19 + (19 - √361)

162K 30.6K 6.2K
                                    

.

Mungkin Re sudah terlalu sering berada dalam kondisi seperti ini sampai-sampai laki-laki itu tidak merasakan apa-apa lagi.

Tidak merasakan apa-apa meski bunyi elektrokardiograf menusuk-nusuk telinganya di tengah malam sepi, tidak merasakan apa-apa meski gerimis membayang sejak sore, rintik air dingin susul-menyusul jatuh ke bumi, berlomba seolah takut tidak akan jadi yang pertama sampai tujuan.

Tapi setidaknya rintik itu punya tujuan, sementara Re tidak.

Laki-laki itu menjatuhkan pandangannya pada gadis yang terbaring di ranjang. Mata Jo sepenuhnya terpejam, dadanya naik-turun dengan teratur, dan kabel infus mengalirkan nutrisi cair melalui punggung tangannya. Dia kelihatan begitu damai, tenang, dan seperti yang selalu Re pertanyakan dalam benaknya diam-diam, bahagia.

Karena Jo selalu terlihat lebih bahagia dalam tidurnya ketimbang saat dia sadar dan berhadapan dengan kenyataan bahwa otaknya digerogoti sel parasit. Ketimbang saat dia mual dan kesakitan, ketimbang saat dia meminta Re memotong rambutnya sebelum terapi, ketimbang saat dia memandangi buku-buku pelajaran kakaknya dengan mata berkaca-kaca.

Karena Jo selalu terlihat lebih bahagia saat dia bermimpi, saat dia mengunjungi dunia lain yang tidak sejahat dunianya sendiri, saat dia bebas memiliki harapan yang lebih berarti dibanding sekadar menanti jadwal operasi.

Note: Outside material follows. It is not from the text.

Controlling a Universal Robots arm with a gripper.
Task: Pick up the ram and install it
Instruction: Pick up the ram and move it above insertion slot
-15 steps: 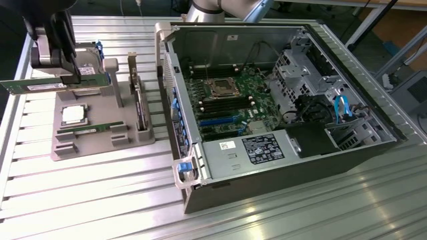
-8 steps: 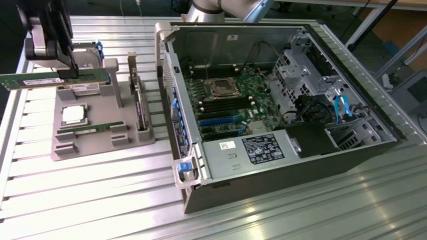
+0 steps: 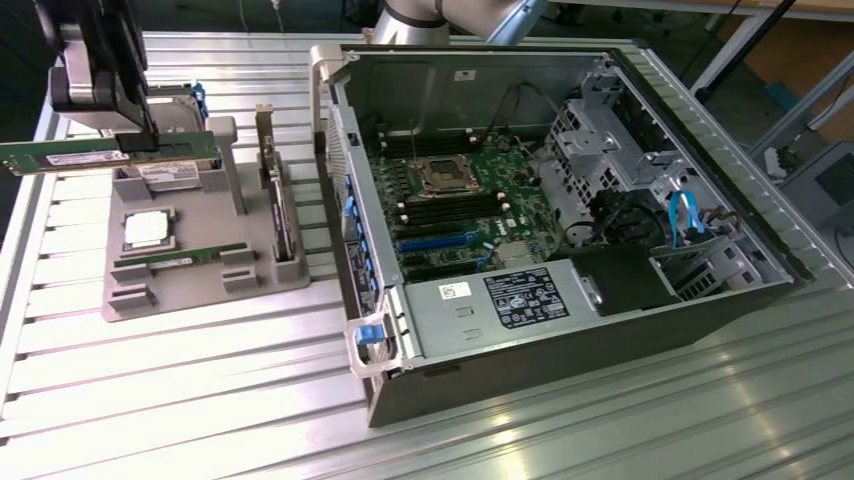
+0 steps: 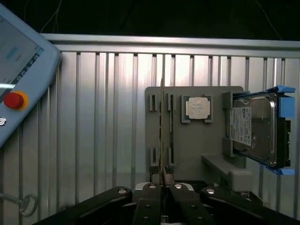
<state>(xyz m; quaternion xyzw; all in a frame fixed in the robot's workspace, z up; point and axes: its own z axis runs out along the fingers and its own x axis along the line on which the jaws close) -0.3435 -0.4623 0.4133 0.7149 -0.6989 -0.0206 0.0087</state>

Tapi meski semua itu terdengar begitu menyedihkan, Re tidak merasakan apa-apa. Lagi.

Laki-laki itu sudah sampai pada tahap di mana perasaannya menolak berfungsi. Dia sudah memutuskan hanya akan berusaha membuat Jo menjalani hidup senormal mungkin, sembari menunggu sisa waktu habis. Ibarat try out, Re bisa dibilang sudah selesai menggarap seluruh nomor soal— tinggal menunggu durasi pengerjaan selesai. Dia tidak tahu jawabannya salah atau benar, tapi dia juga tidak terlalu peduli. Dia juga tidak terlalu berharap.

Gerimis akhirnya berhenti tepat pukul tujuh malam. Saat Re menutup gorden jendela dan baru sadar dia belum makan sejak tadi pagi. Bibirnya mendesah tanpa sadar. Dia butuh udara segar.

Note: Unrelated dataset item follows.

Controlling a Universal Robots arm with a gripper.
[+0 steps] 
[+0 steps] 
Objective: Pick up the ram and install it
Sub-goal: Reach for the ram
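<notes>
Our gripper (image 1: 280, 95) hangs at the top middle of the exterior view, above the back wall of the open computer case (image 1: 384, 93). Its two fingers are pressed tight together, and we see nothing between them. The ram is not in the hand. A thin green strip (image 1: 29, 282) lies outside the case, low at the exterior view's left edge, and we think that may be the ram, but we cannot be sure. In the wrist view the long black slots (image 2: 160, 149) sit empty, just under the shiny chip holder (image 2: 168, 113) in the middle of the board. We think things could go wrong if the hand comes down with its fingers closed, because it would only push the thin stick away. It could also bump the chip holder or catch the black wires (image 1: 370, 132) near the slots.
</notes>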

Re perlahan melangkah keluar kamar. Matanya berkeliling untuk mendapati koridor lantai 2 sudah lumayan kosong. Mungkin karena gerimis, atau karena jam besuk sudah hampir berakhir.

Laki-laki itu berjalan menuju lift utama, menunggu sembari mengetuk-ngetukkan ujung sneakers-nya ke lantai.

Lift berdenting beberapa detik kemudian.

Pintunya perlahan terbuka, dan saat itu juga mata Re bersitatap dengan mata cantik yang sudah tidak asing lagi baginya. Langkahnya seketika terhenti.

Gadis itu juga kelihatan terkejut.

.

bab 19

ekspektasi, mimpi, dan harapan

.

"Re?"

Kai tidak bisa menahan nada suaranya yang meloncat satu oktaf.

Gadis itu otomatis menelan ludah. Sepertinya ini memang hari sialnya, mengingat dia sudah berdoa di perjalanan tadi supaya tidak bertemu seseorang, tapi waktu pintu lift terbuka, Re, berandal favorit Bina Indonesia, seketika muncul dalam balutan kaos hitam polos dan celana pendek warna kulit. Hal pertama yang muncul di kepala Kai adalah cowok ini keren banget kalo nggak pake seragam acak-acakan.

Dan maksud Kai, serius keren banget.

"Lo.." Gadis itu berdeham, membersihkan tenggorokannya. "..ngapain di sini?"